С непонятной для мачехи злобой Ольга проговорила:
— Ну и правильно!..
— А может, не надо мне было так с ней. — Мачеха даже подойник поставила на крыльцо: так вдруг задумалась. — Ведь всякое может быть, Олечка.
— Правильно, — повторила Ольга и даже вздрогнула, как от внезапной боли, — не ровня они нам!
Мачеха рассмеялась, подхватила ведро и, на ходу оборачиваясь и размахивая рукой, весело заговорила:
— Да ты моя красавица, да заботница, да какие у тебя руки всемогущие, да они еще походят вокруг тебя, в ковровых санях приедут. Ох ты, моя Олечка! Да иду, иду, не стони!
И уже глядя на стайку, где мачеха разговаривала с коровой, Ольга негромко, больше для себя, проговорила:
— Мне даже и любить-то его — против всего пойти…
Так она сказала, думая только об Ивановых родителях. Она была уверена, что уж они-то никогда не согласятся принять ее в свою семью — батрачку, бесприданницу, да еще такую непокорную. А если и примут, то ладу в семье не будет, потому что она никогда не покорится своенравной их воле.
Теперь все будет зависеть от Ивана: ему-то тоже придется пойти против родителей. Он у них один, вот в чем все и дело-то. Легко его не отпустят.
Она рассуждала, сама недоумевая, что так много и так определенно думает о своей жизни с Иваном, когда все еще совсем неопределенно. Ведь он-то даже и слова не сказал о своей любви и о своих намерениях. Ни ей и никому. Но все уже сами как-то догадались.

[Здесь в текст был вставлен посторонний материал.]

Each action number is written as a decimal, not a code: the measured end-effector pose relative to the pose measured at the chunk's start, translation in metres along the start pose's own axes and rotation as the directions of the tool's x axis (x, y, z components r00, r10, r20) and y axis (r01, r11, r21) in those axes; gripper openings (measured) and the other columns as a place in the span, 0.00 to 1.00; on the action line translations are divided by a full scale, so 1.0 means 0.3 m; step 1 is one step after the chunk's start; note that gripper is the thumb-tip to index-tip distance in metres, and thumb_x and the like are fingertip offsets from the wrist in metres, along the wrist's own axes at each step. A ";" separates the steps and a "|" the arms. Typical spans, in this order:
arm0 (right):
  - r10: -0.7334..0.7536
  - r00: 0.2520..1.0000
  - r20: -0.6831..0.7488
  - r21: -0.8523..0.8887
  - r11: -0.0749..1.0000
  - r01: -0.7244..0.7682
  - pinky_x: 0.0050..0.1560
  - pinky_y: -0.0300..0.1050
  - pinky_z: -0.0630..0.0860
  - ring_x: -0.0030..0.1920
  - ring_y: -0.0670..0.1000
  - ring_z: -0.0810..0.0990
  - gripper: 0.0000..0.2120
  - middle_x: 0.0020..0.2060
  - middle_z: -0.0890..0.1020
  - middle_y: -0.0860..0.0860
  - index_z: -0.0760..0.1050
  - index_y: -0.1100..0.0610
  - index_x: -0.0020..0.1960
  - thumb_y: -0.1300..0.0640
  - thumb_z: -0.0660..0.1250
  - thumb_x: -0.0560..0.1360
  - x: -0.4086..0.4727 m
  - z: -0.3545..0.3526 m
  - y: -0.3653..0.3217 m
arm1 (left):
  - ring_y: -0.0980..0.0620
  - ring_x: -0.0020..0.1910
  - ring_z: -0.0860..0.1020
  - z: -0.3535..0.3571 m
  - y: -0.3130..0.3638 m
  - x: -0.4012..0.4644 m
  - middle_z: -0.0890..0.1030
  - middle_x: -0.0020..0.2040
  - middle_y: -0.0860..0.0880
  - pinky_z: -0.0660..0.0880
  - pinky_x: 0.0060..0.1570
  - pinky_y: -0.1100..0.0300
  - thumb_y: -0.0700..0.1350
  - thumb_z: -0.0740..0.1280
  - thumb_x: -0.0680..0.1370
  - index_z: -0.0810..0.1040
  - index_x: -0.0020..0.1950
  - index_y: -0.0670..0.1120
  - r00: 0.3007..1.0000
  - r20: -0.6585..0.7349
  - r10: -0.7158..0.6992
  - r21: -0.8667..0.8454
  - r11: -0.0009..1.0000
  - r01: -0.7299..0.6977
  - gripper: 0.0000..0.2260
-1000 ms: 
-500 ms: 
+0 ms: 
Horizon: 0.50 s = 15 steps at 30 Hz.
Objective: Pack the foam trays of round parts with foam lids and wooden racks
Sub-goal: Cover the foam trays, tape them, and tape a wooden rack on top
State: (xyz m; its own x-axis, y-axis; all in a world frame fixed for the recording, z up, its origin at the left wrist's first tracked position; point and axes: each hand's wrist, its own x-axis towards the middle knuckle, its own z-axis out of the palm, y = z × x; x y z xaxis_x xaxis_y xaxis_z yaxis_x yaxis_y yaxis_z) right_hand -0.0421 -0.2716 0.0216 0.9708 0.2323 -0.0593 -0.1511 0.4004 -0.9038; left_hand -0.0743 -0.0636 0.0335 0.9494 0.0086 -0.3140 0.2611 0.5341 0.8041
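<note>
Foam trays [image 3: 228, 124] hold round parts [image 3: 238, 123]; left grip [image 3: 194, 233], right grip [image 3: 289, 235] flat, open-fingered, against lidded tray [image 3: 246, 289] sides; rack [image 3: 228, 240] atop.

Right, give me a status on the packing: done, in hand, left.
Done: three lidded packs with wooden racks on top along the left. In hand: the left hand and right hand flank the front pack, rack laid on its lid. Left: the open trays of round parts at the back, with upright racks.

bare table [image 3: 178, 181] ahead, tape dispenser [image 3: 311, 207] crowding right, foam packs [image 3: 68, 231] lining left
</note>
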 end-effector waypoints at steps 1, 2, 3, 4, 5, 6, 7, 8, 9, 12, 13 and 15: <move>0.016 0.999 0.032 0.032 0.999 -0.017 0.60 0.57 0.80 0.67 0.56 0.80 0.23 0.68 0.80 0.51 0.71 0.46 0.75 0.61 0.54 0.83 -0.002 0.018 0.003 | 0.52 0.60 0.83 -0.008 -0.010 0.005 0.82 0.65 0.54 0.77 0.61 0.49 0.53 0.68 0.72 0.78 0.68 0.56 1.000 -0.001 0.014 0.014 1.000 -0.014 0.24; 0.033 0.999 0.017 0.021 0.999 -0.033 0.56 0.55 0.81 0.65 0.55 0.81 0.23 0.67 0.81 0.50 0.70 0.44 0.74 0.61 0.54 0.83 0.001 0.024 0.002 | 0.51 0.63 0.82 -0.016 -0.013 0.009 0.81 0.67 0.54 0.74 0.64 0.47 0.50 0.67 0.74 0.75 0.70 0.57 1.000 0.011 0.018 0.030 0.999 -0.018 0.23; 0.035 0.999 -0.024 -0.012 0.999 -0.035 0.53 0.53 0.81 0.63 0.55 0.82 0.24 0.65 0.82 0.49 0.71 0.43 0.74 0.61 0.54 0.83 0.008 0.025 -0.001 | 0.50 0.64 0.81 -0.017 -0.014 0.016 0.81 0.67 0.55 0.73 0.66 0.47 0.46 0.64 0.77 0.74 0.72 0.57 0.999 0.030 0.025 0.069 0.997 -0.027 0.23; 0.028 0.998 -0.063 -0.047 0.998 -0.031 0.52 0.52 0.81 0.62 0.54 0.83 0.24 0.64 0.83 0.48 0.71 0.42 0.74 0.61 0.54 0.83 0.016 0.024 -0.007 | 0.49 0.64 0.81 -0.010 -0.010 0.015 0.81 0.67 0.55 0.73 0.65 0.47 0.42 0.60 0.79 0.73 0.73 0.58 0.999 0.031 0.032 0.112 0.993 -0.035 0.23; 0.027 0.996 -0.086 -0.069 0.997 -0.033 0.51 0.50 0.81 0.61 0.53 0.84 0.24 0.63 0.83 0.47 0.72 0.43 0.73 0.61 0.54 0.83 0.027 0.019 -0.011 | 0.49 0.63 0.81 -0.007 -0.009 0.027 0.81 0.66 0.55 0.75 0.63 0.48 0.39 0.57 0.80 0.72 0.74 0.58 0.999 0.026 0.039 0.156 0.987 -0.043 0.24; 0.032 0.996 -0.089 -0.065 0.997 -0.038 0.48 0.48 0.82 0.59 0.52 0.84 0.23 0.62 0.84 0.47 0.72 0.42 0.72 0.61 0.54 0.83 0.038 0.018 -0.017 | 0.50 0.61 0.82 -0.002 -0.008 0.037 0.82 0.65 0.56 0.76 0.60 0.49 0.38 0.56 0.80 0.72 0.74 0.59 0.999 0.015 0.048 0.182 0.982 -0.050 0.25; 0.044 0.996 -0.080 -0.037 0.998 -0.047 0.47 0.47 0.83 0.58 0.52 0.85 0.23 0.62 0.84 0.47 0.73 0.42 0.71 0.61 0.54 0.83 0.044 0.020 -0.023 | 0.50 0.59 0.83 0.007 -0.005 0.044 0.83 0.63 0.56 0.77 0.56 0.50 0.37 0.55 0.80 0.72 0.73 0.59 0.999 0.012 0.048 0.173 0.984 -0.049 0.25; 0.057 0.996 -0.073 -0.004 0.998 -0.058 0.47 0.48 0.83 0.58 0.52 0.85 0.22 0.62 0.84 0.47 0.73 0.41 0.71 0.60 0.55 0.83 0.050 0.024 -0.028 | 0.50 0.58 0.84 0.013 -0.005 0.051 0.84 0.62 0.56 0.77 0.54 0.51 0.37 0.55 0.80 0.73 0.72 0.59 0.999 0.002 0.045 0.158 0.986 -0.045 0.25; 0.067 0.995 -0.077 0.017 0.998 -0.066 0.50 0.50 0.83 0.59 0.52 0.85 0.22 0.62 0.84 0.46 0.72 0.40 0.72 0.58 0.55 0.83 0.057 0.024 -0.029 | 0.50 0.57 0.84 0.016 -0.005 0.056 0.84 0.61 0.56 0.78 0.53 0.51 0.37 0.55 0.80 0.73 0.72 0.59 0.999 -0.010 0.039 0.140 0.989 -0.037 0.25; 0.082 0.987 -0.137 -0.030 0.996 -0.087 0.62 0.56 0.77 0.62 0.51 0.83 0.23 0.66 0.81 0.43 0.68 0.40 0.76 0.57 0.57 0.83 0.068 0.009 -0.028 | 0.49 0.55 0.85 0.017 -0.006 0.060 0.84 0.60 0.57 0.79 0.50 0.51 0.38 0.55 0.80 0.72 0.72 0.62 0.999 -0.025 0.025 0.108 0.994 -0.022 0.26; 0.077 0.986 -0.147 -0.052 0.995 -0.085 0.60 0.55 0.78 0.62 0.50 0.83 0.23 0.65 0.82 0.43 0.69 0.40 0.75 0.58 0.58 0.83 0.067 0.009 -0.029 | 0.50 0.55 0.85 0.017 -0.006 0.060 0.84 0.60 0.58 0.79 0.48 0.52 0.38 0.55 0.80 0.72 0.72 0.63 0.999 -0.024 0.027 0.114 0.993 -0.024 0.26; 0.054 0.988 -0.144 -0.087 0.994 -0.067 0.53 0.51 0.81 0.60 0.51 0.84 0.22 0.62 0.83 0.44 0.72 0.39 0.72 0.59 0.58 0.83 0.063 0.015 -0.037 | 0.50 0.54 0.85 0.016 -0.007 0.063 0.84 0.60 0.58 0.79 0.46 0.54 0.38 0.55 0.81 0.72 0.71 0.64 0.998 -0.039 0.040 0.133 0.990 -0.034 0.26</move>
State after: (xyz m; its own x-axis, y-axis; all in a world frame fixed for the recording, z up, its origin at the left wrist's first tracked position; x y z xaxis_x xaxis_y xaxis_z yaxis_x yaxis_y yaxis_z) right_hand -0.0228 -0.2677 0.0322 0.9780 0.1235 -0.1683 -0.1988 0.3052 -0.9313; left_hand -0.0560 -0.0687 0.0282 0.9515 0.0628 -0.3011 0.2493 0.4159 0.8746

Теперь от разговоров нет прохода, и все говорят громко, как на сходке, будто мирское дело обсуждают.
А дело-то простое: Ольга любит Ивана, в этом она призналась сама перед собой и знала, что он тоже любит ее, а раз так, то пусть люди говорят что хотят.
Гришу Яблочкина она увидела еще издали: он сидел на высоком сельсоветском крыльце и перематывал веревочные оборки, потуже прилаживая на ногах сыромятные поршни. Другой обувки на нем никогда не видывали. Поршни да лапти. Валенки у них на всю семью одни, да и те не раз подшитые. Эти валенки Грише выдали на уездном съезде комсомола в позапрошлом году. С тех пор и носят их всей семьей.